Politicians live for technicalities like these; it is like mother's milk to them. There isn't a politician alive who doesn't know that there is a limit to public resources; the Consolidated Fund is not a bottomless pit of money but a leaky basket beneath which lie many, many hyenas with designs on it, few of those designs being benign. The moment it became clear that in the chaos surrounding the "devolution" of healthcare had completely overwhelmed the union bosses such that they forgot to insist on the registration of the CBA, the union's goose was cooked. Shady? Definitely. Bad faith? Absolutely. Illegal? Well, it depends on whether or not "the Government" had the alleged billions it would take to implement the CBA, doesn't it?

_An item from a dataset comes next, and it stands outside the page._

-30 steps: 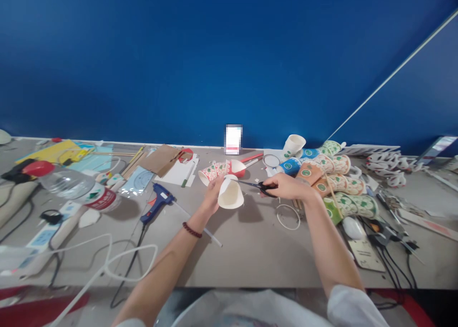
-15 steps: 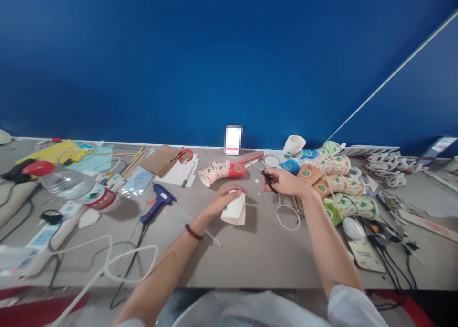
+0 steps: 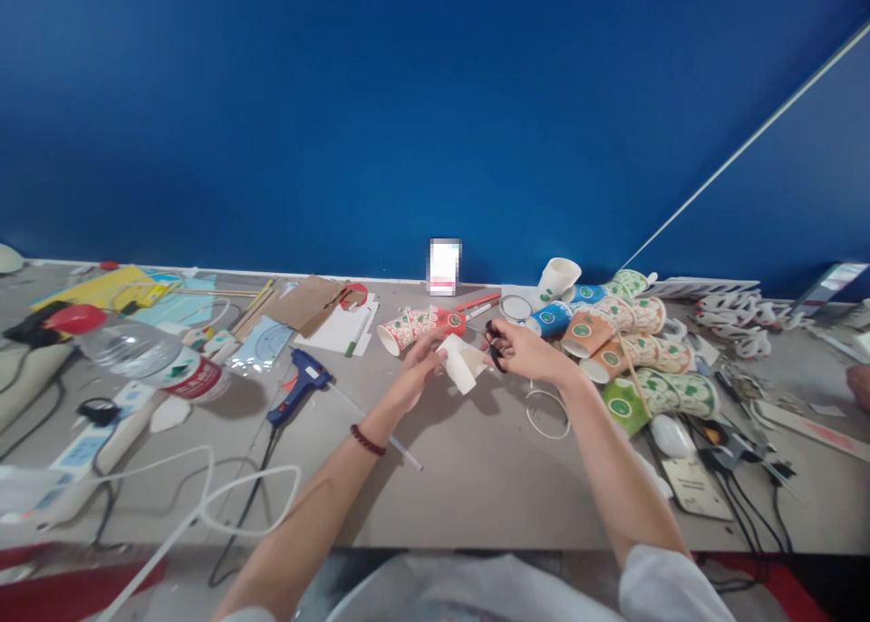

Things have not gone according to plan for this government; the public debt, while "sustainable", foes not give the Government any wiggle-room to increase the size of its recurrent expenditure, of which remuneration swallow a colossally substantial sum. David Ndii, Jubilee's bete noir, calls what we are on right now the debt treadmill: we are borrowing to pay of debts. This debt treadmill prevents us from increasing the size of our recurrent expenditure without savage cuts in capital or development expenditure. As a result, this government has no good options. It has chosen the least painful: watakaa ngumu, come hell or high water. Sooner or later the doctors will blink. Now that union officials are being jailed for contempt, let us see if this government has called their bluff.